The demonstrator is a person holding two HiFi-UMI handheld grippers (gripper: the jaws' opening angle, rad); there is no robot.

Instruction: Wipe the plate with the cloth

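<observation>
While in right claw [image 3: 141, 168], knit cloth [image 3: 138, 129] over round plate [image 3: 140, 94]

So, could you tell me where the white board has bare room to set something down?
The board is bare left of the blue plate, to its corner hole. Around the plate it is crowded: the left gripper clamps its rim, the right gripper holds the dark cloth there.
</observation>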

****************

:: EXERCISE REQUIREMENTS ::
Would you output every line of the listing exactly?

:: ANSWER BOX ::
The demonstrator is a person holding two HiFi-UMI handheld grippers (gripper: the jaws' opening angle, rad); there is no robot.

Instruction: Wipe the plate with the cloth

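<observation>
While in right claw [image 3: 141, 168], knit cloth [image 3: 138, 129] over round plate [image 3: 140, 94]

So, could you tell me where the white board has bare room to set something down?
The board is bare left of the blue plate, to its corner hole. Around the plate it is crowded: the left gripper clamps its rim, the right gripper holds the dark cloth there.
</observation>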

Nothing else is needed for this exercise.